**WHAT YOU WILL DO**
From the line below that contains "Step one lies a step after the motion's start" to the line that contains "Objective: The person", repeat every line exactly, both ends included, and nothing else.

**STORED DATA**
:::::
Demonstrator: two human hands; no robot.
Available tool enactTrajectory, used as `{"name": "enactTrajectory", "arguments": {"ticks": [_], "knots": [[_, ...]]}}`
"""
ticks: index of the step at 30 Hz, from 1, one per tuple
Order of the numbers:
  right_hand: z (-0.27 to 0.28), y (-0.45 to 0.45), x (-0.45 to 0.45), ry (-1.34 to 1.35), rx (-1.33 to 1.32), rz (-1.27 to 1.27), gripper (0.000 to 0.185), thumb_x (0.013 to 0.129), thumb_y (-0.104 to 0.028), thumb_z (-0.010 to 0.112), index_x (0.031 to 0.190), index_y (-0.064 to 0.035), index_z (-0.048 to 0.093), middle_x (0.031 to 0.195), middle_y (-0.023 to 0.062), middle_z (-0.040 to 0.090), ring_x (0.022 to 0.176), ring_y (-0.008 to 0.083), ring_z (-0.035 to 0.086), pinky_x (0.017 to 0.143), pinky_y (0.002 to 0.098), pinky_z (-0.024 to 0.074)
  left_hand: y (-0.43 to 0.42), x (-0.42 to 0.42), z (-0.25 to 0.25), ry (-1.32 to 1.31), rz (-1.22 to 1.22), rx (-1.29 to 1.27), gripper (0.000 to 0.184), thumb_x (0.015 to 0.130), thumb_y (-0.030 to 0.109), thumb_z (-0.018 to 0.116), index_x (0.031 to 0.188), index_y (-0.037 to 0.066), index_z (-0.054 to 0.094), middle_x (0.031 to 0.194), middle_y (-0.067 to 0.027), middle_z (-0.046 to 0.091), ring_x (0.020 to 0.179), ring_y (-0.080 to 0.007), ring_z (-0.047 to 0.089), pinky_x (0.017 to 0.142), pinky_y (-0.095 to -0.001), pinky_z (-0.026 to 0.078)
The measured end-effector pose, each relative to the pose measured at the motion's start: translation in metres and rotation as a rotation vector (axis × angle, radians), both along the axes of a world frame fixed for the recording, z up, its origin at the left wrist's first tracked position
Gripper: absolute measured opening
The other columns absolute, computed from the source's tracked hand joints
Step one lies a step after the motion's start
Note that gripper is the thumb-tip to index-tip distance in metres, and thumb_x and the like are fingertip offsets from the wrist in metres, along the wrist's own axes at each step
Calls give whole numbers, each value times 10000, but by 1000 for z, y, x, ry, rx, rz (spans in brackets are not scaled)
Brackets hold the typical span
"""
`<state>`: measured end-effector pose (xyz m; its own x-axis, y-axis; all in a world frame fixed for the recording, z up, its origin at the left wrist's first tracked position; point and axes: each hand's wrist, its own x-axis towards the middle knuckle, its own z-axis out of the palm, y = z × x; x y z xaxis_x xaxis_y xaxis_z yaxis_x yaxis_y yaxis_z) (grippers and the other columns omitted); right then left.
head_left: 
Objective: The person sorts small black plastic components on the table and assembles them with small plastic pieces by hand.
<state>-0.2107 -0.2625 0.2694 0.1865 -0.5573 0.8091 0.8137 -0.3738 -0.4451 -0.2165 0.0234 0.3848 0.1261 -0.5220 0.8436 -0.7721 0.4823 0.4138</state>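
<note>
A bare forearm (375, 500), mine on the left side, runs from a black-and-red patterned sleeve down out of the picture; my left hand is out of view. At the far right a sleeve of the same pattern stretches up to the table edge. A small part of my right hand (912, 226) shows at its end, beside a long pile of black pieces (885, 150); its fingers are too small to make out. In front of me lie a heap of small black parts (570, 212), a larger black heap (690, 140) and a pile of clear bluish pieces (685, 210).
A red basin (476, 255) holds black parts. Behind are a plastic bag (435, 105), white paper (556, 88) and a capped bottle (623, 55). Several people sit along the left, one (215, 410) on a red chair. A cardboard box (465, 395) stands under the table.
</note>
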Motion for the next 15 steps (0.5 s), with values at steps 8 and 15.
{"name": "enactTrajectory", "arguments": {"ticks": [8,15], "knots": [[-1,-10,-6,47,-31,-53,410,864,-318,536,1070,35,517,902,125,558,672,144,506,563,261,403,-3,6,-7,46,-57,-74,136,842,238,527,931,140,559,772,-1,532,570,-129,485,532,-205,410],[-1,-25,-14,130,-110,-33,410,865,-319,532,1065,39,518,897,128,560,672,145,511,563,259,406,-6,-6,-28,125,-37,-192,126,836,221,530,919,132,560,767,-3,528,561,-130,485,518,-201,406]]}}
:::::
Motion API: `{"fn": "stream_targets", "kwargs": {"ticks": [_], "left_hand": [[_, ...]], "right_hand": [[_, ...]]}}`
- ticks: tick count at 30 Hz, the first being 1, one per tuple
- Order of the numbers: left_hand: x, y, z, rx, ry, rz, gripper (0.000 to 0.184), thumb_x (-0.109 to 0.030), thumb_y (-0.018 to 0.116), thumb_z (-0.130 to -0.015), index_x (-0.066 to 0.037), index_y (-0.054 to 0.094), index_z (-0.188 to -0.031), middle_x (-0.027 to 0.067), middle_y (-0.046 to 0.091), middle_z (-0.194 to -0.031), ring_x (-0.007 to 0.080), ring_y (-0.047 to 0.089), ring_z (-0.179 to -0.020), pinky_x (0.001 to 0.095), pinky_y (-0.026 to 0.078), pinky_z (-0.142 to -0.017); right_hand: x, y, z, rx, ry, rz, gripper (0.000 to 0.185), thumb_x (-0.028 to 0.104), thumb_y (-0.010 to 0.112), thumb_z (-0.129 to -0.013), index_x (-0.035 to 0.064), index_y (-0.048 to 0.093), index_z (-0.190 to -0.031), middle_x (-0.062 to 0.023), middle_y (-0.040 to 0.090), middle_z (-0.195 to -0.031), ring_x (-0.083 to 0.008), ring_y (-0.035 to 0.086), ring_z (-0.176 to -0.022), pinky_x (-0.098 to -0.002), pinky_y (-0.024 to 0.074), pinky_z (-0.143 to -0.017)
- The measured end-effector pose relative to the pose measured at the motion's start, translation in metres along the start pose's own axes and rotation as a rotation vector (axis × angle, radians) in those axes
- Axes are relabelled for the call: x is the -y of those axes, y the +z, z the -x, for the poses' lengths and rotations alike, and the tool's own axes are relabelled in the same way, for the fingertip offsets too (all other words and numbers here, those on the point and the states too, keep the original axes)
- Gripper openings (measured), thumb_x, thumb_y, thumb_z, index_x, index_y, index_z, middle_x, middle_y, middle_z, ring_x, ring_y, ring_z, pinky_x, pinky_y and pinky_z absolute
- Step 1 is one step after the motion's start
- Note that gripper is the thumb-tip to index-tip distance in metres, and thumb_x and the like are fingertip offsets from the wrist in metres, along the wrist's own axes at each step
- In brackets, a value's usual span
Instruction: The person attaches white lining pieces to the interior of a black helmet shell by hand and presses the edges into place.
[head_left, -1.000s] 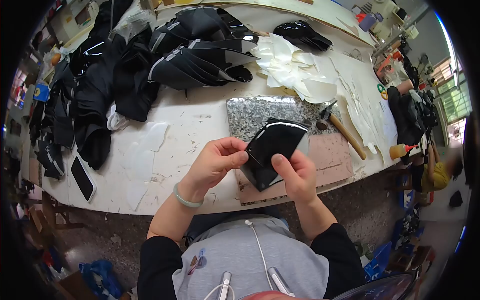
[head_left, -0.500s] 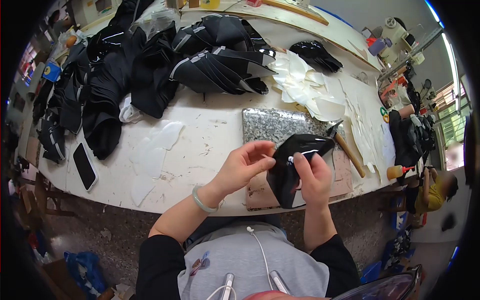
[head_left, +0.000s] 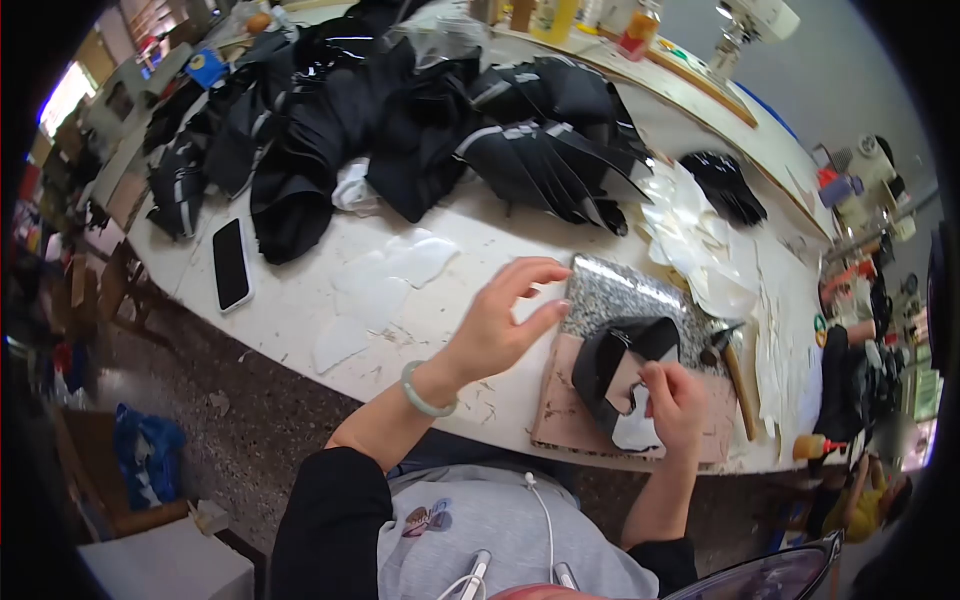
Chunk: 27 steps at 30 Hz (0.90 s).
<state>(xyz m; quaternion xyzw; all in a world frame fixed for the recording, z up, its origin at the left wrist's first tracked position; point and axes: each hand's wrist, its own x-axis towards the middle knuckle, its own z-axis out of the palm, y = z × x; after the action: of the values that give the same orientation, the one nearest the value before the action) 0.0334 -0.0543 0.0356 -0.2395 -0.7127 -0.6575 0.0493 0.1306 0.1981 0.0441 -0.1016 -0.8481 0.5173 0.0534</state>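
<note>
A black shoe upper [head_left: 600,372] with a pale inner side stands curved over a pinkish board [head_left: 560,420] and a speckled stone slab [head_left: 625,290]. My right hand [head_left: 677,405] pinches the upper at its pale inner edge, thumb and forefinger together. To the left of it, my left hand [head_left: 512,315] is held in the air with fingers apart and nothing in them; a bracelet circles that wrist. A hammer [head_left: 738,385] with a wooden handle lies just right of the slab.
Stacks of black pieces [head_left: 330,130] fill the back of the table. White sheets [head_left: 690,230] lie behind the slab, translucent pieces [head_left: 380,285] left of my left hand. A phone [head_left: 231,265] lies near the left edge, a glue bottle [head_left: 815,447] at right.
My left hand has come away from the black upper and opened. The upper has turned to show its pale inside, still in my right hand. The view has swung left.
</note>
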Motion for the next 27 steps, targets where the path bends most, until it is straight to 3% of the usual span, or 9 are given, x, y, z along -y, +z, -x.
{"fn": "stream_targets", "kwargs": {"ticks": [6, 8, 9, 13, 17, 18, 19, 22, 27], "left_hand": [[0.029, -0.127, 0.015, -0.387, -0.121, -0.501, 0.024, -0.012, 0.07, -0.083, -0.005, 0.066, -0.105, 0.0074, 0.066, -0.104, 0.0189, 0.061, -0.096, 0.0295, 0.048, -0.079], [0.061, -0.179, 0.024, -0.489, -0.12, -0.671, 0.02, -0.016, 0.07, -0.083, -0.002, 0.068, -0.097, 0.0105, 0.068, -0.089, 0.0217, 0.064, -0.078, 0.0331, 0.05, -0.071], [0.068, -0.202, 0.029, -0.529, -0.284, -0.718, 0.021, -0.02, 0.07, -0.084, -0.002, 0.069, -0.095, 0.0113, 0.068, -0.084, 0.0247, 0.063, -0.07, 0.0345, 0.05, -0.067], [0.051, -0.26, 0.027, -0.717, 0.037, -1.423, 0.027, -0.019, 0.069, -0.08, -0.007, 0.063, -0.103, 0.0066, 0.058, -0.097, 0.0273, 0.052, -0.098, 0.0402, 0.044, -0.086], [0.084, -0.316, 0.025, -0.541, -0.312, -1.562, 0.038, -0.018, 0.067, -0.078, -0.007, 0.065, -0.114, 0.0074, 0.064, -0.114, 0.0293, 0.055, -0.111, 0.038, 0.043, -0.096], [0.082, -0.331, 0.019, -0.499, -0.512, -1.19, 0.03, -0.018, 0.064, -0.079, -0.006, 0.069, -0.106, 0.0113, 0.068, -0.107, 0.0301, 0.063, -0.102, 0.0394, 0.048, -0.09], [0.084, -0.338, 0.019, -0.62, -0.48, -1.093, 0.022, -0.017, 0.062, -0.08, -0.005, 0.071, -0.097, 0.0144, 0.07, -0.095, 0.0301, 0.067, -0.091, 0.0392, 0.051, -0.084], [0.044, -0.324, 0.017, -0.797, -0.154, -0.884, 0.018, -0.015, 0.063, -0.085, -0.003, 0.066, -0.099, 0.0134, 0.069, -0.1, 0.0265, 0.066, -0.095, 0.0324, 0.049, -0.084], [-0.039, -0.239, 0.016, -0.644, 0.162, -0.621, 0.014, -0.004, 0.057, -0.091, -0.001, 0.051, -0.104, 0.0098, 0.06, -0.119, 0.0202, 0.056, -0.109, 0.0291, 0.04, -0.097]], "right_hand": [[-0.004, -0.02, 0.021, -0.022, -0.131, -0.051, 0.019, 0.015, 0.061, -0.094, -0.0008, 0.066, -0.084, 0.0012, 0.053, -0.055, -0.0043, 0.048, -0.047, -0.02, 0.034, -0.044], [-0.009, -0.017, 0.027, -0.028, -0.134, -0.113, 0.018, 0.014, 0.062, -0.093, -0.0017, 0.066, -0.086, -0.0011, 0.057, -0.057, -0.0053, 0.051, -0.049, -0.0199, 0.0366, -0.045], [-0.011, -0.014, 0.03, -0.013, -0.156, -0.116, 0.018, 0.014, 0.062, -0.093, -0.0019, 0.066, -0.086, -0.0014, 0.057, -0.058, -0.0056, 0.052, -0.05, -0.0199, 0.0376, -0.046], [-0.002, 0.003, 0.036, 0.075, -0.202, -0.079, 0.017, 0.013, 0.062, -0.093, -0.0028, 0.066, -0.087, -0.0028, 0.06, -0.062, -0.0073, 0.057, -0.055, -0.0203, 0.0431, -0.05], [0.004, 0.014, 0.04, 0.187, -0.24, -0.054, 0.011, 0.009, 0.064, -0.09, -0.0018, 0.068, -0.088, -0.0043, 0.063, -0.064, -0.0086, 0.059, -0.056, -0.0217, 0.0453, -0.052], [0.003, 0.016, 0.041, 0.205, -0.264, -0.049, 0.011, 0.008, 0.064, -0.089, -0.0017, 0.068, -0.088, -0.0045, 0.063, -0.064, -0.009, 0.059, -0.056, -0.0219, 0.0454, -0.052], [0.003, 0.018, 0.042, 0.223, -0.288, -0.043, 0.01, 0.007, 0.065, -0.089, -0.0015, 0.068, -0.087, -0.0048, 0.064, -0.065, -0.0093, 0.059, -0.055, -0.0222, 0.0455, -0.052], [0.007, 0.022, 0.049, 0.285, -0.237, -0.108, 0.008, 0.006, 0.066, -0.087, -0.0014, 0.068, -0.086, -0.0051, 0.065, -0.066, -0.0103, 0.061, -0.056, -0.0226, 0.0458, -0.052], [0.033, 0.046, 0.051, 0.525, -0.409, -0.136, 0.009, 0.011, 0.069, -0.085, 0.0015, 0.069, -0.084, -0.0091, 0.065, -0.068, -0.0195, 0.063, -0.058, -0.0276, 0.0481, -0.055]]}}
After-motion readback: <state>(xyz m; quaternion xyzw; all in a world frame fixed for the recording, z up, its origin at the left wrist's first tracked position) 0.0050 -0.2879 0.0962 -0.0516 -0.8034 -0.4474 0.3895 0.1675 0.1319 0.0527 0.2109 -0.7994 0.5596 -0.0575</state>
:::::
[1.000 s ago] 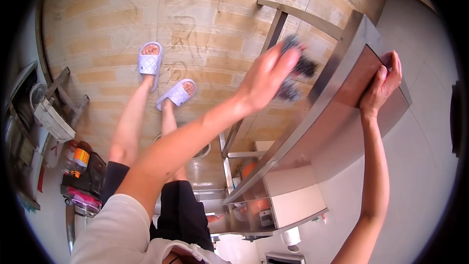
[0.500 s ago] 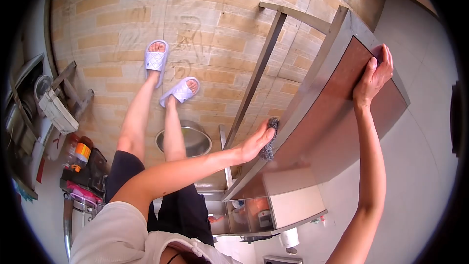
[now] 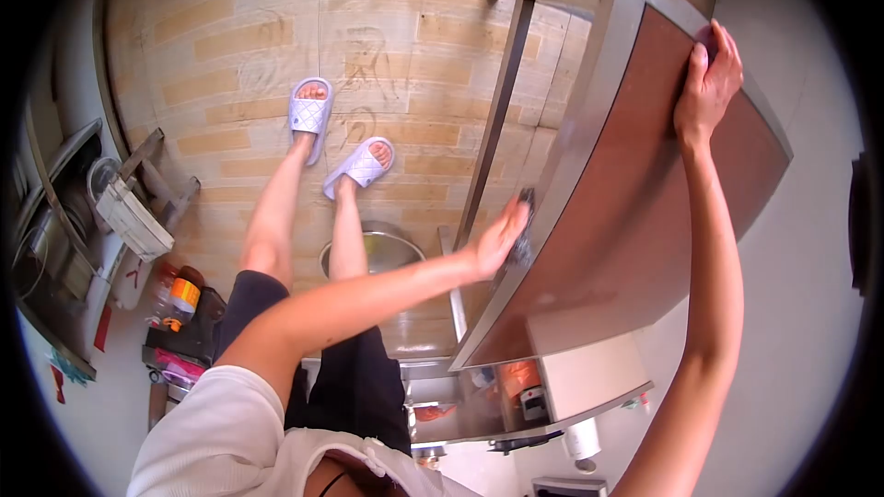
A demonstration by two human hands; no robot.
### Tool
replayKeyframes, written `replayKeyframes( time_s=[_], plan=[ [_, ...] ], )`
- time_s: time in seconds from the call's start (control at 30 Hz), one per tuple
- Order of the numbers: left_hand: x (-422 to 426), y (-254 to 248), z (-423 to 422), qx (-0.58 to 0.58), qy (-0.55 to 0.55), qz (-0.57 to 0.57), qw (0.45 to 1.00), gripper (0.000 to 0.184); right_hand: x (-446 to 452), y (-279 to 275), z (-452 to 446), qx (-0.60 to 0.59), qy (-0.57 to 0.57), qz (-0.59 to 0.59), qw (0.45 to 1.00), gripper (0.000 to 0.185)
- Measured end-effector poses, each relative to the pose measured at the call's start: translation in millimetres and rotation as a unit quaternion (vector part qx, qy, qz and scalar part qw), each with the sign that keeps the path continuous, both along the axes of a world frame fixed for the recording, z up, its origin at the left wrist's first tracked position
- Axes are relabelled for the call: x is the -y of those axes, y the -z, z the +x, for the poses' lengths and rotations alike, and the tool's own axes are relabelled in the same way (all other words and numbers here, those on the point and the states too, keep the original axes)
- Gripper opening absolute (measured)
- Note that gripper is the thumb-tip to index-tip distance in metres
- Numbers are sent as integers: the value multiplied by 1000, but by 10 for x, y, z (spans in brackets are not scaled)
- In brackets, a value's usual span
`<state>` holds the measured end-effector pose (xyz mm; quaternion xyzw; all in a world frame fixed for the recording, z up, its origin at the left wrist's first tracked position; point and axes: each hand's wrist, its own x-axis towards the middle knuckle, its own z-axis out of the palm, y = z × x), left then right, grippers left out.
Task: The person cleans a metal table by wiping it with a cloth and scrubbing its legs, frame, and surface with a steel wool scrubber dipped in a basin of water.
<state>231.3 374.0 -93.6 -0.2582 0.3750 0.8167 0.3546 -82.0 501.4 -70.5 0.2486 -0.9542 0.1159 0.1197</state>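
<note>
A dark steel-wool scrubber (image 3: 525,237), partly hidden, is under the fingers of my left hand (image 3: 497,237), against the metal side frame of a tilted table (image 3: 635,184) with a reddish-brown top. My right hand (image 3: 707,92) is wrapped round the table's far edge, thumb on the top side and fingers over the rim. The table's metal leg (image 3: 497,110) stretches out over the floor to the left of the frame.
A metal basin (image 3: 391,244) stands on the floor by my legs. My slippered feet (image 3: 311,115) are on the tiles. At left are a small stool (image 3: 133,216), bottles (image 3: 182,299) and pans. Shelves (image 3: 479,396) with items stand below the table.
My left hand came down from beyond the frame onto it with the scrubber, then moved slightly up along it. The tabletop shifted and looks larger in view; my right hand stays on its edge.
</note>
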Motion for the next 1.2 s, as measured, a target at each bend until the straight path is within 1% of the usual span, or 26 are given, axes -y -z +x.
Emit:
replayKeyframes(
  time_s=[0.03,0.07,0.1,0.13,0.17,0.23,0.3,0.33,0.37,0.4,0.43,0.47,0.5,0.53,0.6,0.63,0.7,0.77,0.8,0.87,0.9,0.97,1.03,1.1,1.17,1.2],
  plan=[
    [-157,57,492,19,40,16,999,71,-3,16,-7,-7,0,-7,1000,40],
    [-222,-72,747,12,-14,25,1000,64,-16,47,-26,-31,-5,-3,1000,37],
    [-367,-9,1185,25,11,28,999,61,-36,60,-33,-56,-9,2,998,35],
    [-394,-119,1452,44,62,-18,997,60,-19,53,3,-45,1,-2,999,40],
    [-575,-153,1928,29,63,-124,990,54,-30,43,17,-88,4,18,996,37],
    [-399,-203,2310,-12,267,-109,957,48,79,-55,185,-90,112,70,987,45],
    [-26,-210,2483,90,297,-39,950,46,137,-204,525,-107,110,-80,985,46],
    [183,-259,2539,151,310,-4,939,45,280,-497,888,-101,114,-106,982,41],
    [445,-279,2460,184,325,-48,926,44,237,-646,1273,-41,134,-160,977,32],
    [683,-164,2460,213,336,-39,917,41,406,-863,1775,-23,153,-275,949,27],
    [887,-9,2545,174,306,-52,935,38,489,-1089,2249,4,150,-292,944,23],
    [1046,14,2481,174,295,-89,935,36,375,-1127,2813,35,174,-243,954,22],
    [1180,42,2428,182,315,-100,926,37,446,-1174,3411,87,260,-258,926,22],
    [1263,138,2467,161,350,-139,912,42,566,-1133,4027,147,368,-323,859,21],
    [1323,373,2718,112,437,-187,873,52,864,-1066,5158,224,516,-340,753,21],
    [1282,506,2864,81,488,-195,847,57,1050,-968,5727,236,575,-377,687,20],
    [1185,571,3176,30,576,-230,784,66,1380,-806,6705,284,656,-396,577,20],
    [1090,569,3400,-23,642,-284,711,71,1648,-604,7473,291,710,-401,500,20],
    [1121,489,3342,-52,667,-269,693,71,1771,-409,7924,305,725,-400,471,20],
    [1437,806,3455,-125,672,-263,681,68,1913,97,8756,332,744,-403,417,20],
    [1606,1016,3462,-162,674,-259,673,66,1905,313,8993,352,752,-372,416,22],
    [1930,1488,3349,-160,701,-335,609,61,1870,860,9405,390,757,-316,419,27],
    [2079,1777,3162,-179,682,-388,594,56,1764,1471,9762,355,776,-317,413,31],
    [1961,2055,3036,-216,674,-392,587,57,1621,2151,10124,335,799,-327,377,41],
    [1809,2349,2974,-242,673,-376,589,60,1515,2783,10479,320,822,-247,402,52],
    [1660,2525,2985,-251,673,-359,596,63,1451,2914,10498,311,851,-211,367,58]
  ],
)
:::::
**ANSWER SPACE**
Step one lies a step after the motion's start
Note that gripper is the thumb-tip to index-tip distance in metres, and thumb_x and the like are fingertip offsets from the wrist in metres, along the wrist's own axes at each step
Calls give whole numbers, each value times 10000, but by 1000 for z, y, x, ry, rx, rz (spans in brackets are not scaled)
Brackets hold the typical span
"""
`<state>`: measured end-effector pose (xyz m; its own x-axis, y-axis; all in a world frame fixed for the recording, z up, its origin at the left wrist's first tracked position; point and axes: each hand's wrist, its own x-axis towards the middle knuckle, its own z-axis out of the palm, y = z × x; x y z xaxis_x xaxis_y xaxis_z yaxis_x yaxis_y yaxis_z) (grippers and the other columns omitted); right then left.
head_left: 
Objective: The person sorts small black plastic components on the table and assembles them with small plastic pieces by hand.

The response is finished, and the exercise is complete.